Shlomo Zvi Sternberg was an American mathematician known for his work in geometry, particularly symplectic geometry and Lie theory.
11 Facts About Shlomo Sternberg
Shlomo Sternberg was awarded a Guggenheim fellowship in 1974 and an honorary doctorate by the University of Mannheim in 1991.
Shlomo Sternberg delivered the AMS Colloquium Lecture in 1990 and the Hebrew University's Albert Einstein Memorial Lecture in 2006.
Shlomo Sternberg was elected member of the American Academy of Arts and Sciences in 1969, of the National Academy of Sciences in 1986, of the Spanish Royal Academy of Sciences In 1999, and of the American Philosophical Society in 2010.
Shlomo Sternberg proved generalizations of the Birkhoff canonical form theorems for volume preserving mappings in n-dimensions and symplectic mappings, all in the smooth case.
Shlomo Sternberg provided contributions to the topic of Lie group actions on symplectic manifolds, in particular involving various aspects of the theory of symplectic reduction.
Shlomo Sternberg's "Lectures on Differential Geometry" is a popular standard textbook for upper-level undergraduate courses on differential manifolds, the calculus of variations, Lie theory and the geometry of G-structures.

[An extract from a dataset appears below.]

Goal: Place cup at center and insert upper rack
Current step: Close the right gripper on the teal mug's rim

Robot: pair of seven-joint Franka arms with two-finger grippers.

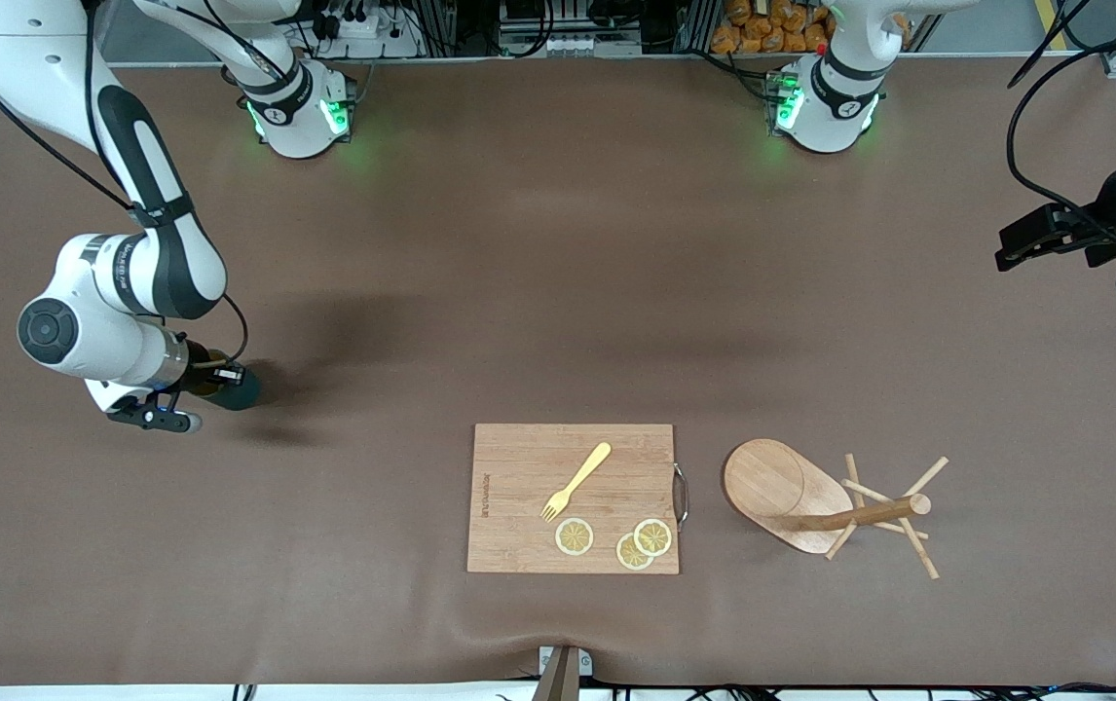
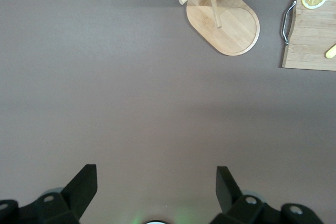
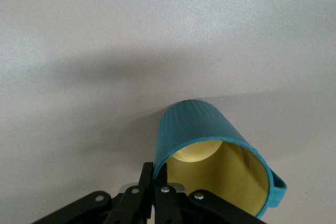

Shlomo Sternberg published the more recent "Curvature in mathematics and physics".
Shlomo Sternberg worked with Yuval Ne'eman on supersymmetry in elementary particle physics, exploring from this perspective the Higgs mechanism, the method of spontaneous symmetry breaking and a unified approach to the theory of quarks and leptons.
Shlomo Sternberg died in the old city of Jerusalem, on August 23,2024.
Shlomo Sternberg's funeral took place at Eretz Hachayim Cemetery in Beit Shemesh Israel on August 25,2024.